Deciphering the complex clonal heterogeneity of polycythemia vera and the response to interferon alpha

Abstract Background: Interferon alpha (IFNa) is approved for the therapy of patients (pts) with polycythemia vera (PV), a subtype of myeloproliferative neoplasms (MPN), achieving high hematologic response (HR) rates. A fraction of pts also achieve molecular responses (MR), but clonal factors sensitizing for MR remain elusive.
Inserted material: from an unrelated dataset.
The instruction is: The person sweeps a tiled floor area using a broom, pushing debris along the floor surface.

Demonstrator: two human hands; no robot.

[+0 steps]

Methods: We integrated colony formation and differentiation assays with single-cell RNA sequencing (scRNAseq) and cell genotyping in PV patient-derived cells vs. healthy controls (HC) to dissect how IFNa targets diseased clones during erythroid differentiation. Results: IFNa significantly decreased colony growth in MPN and HC. Differences in MR were observed, with a higher degree of MR in pts with high variant allele frequency (VAF). While lower STAT1 but higher IFIT2 inducibility of PV vs. HC was observed, responses in individual colonies were much more variable. scRNAseq of colonies demonstrated more mature erythroid PV-derived colonies compared with HC and showed differential activation of JAK-STAT and hypoxia signaling. JAK2V617F-mutant cells showed significantly upregulated STAT5A-, heme- and G2M checkpoint-associated pathways relative to JAK2WT cells from the same pts. IFNa induced viral response genes in mutated cells from PV pts and antagonized the upregulation of metabolism genes. Subgroup analysis revealed that IFNa significantly decreased immature erythrocytic cells in PV (basophilic erythroblasts p <0.05; polychromatic erythroblasts p <0.05) but not in HC. CD71neg‑CD235a+ cells from HC ( p <0.05) but not from PV pts were inhibited by IFNa, and the number of reticulocytes was less affected in PV than in HC. Robust IFNa responses persisted throughout differentiation, with PV showing more pronounced effects than HC. Apoptosis was significantly upregulated by IFNa in PV but not HC, and the most apoptotic cells were characterized by downregulation of ribosomal genes. This link between apoptosis and ribosomal genes was corroborated through analysis of mitochondrial variants, demonstrating IFNa-induced eradication of specific clones, which harbored significantly elevated expression of ribosomal genes. Conclusion: Our findings indicate that PV-derived clones either undergo apoptosis or pass through their typical differentiation cycle, contributing to the long-term exhaustion of mutant cells. The pivotal roles of ribosomal genes and clonal prerequisites in the therapeutic mechanism of IFNa are underscored by our study.